INPUT DATA —
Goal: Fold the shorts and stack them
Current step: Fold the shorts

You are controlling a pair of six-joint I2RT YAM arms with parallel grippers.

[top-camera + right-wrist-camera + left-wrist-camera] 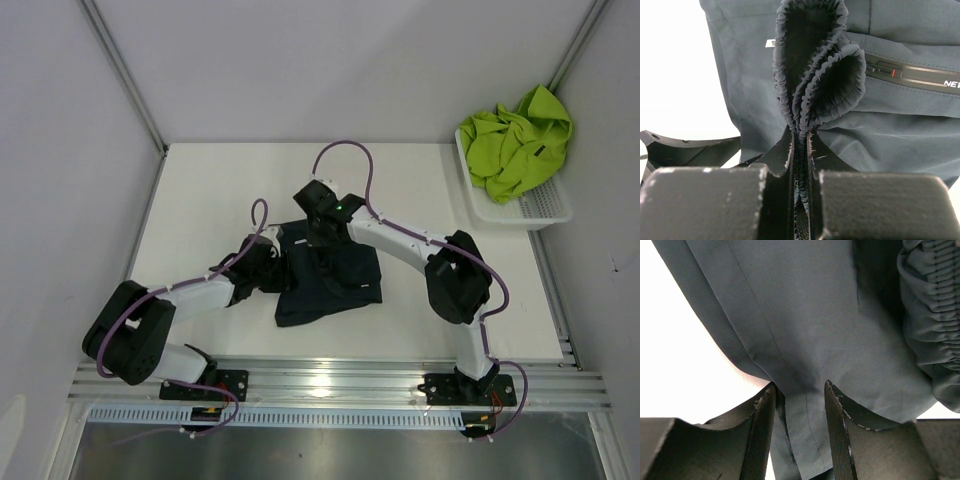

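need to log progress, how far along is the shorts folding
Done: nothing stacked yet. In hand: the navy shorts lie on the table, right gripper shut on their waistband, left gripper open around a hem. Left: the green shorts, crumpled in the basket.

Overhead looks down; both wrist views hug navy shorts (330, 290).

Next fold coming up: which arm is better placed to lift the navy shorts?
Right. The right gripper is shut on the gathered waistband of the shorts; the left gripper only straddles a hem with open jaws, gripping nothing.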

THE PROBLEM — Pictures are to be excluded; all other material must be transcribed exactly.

REPLY TO THE EXERCISE —
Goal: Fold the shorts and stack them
Current step: Fold the shorts

You are controlling a pair of six-joint I2RT YAM arms with parallel grippers.

[top-camera + right-wrist-camera + left-wrist-camera] 

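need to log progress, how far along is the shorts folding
Done: nothing stacked yet. In hand: the navy shorts lie on the table, right gripper shut on their waistband, left gripper open around a hem. Left: the green shorts, crumpled in the basket.

Overhead looks down; both wrist views hug navy shorts (330, 290).

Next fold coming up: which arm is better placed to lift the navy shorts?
Right. The right gripper is shut on the gathered waistband of the shorts; the left gripper only straddles a hem with open jaws, gripping nothing.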

No more output is required for this exercise.